Have these objects been studied a lot? For example, is there a notion of an own matrix that satisfies

$$ sum_ {kl} M_ {ij, kl} A_ {kl} = lambda A_ {ij}? $$

And these own matrices have good properties, such as covering any notion of space $ M $ describe? Is there a notion of determinant?

Sorry if this is explained badly.

## linear algebra: characterize all 2×2 matrices with real values that have their own values λ1 = c and λ2 = −c, for c> 0.

Characterize all 2×2 matrices with real values that have their own values λ1 = c and λ2 = −c, for c> 0. Use your result to generate a matrix that has its own values -1 and 1 and does not contain any zero element.

Where do I start with this?

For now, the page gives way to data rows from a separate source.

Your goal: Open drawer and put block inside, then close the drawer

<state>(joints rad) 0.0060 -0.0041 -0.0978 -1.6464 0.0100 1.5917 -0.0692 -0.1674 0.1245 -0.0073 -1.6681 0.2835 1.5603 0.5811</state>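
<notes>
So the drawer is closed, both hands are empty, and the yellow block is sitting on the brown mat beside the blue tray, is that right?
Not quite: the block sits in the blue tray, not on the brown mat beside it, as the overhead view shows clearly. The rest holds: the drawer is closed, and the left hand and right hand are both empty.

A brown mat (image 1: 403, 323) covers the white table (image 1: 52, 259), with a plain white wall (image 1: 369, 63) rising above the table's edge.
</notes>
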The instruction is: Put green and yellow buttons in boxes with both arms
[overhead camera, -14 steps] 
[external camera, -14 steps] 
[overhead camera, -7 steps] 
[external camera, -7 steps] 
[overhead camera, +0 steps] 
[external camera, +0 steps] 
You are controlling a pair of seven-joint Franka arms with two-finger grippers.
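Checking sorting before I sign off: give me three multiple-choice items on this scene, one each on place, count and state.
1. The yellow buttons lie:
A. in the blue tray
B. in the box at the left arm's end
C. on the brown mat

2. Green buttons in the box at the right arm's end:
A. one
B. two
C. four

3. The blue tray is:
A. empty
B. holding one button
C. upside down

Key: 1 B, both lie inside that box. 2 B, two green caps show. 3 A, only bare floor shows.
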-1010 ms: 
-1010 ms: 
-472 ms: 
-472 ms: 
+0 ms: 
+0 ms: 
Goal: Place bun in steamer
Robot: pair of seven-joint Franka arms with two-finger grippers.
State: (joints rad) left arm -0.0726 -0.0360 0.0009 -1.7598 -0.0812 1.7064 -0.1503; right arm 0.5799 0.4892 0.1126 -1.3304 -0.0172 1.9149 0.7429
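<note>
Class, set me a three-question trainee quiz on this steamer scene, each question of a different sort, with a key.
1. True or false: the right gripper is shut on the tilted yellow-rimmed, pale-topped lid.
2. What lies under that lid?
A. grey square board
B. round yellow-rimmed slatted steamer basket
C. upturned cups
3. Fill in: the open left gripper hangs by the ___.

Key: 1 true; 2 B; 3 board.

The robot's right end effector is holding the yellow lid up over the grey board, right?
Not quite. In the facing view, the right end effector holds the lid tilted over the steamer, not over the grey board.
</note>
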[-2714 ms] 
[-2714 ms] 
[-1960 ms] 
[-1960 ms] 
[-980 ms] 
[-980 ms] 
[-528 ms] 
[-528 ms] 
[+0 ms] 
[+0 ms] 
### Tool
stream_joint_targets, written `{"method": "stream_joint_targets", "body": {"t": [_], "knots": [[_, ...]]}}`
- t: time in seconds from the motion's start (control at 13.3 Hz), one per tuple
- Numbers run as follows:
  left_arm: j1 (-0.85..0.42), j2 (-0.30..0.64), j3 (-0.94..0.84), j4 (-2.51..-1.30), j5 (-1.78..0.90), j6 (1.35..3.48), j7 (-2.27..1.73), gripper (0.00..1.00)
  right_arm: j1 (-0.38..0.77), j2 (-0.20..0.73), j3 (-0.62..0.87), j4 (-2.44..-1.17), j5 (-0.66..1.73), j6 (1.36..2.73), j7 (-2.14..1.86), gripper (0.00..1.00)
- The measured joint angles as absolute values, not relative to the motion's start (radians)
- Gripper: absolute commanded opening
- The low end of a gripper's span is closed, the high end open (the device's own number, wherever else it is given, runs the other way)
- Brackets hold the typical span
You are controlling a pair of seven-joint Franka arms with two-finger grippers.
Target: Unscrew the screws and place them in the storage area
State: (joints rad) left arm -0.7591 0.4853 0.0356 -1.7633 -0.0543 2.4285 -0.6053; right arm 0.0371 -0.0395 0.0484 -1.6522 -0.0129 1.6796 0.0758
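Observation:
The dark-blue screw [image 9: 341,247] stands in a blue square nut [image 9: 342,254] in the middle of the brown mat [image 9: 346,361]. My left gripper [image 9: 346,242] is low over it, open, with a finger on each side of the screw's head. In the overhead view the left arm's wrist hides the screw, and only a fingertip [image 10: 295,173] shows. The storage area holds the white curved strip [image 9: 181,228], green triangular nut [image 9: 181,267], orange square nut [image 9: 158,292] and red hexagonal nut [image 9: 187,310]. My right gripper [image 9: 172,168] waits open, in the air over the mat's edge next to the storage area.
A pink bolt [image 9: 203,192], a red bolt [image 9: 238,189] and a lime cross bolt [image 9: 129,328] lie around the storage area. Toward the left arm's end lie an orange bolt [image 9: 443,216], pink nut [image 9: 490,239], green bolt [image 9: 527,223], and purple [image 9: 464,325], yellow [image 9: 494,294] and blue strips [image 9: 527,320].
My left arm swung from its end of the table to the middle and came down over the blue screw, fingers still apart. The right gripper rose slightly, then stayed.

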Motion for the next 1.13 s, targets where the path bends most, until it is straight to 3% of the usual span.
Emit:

I know how to calculate eigenvalues / vectors and everything, but am I finding the matrix from which these eigenvalues come as matrix A of (A-λI) x = 0? Or am I finding λI?

## stochastic processes: variance of a random variable obtained from a linear transformation

Edit: I needed to review this question as suggested.

Suppose there are $ N $ Realizations of the Gaussian process denoted as vectors $ mathbf {z} _ {j} in mathbb {R} ^ {n} $ for $ j = 1, ldots, N $. Leave $ and $ be a random variable such that $ y = sum_ {j = 1} ^ {N} ( mathbf {B} mathbf {z} _ {j}) (i) $

where $ mathbf {B} $ It is a unitary matrix. What is the variance of $ y2?

Explanation: Boldface represents the vector or matrix. $ ( mathbf {B} mathbf {x}) (i) $ represents the $ i $-th vector entry $ mathbf {B} mathbf {x} $.